§ **Your task**
Return all the lines below, exactly as they read.

§ **Raw data**
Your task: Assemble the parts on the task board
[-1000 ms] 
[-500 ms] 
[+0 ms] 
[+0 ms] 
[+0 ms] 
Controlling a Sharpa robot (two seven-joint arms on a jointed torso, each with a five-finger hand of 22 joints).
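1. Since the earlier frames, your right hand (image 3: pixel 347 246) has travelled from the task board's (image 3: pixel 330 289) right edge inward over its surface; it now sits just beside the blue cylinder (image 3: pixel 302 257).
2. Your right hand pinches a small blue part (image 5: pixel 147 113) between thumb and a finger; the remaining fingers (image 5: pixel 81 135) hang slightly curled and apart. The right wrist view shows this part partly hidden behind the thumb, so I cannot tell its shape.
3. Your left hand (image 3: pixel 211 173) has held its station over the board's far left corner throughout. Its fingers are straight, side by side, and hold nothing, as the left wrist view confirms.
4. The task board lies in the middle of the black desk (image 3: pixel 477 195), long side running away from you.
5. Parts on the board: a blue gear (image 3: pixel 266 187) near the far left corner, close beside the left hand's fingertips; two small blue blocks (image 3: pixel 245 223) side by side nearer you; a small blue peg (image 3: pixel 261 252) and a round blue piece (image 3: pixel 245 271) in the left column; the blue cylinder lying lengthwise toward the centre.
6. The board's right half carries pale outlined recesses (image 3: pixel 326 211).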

§ **Expected output**
Your task: Assemble the parts on the task board
[-1000 ms] 
[-500 ms] 
[+0 ms] 
[+0 ms] 
[+0 ms] 
Controlling a Sharpa robot (two seven-joint arms on a jointed torso, each with a five-finger hand of 22 joints).
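1. Since the earlier frames, your right hand (image 3: pixel 347 246) has travelled from the task board's (image 3: pixel 330 289) right edge inward over its surface; it now sits just beside the blue cylinder (image 3: pixel 302 257).
2. Your right hand pinches a small blue part (image 5: pixel 147 113) between thumb and a finger; the remaining fingers (image 5: pixel 81 135) hang slightly curled and apart. The right wrist view shows this part partly hidden behind the thumb, so I cannot tell its shape.
3. Your left hand (image 3: pixel 211 173) has held its station over the board's far left corner throughout. Its fingers are straight, side by side, and hold nothing, as the left wrist view confirms.
4. The task board lies in the middle of the black desk (image 3: pixel 477 195), long side running away from you.
5. Parts on the board: a blue gear (image 3: pixel 266 187) near the far left corner, close beside the left hand's fingertips; two small blue blocks (image 3: pixel 245 223) side by side nearer you; a small blue peg (image 3: pixel 261 252) and a round blue piece (image 3: pixel 245 271) in the left column; the blue cylinder lying lengthwise toward the centre.
6. The board's right half carries pale outlined recesses (image 3: pixel 326 211).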

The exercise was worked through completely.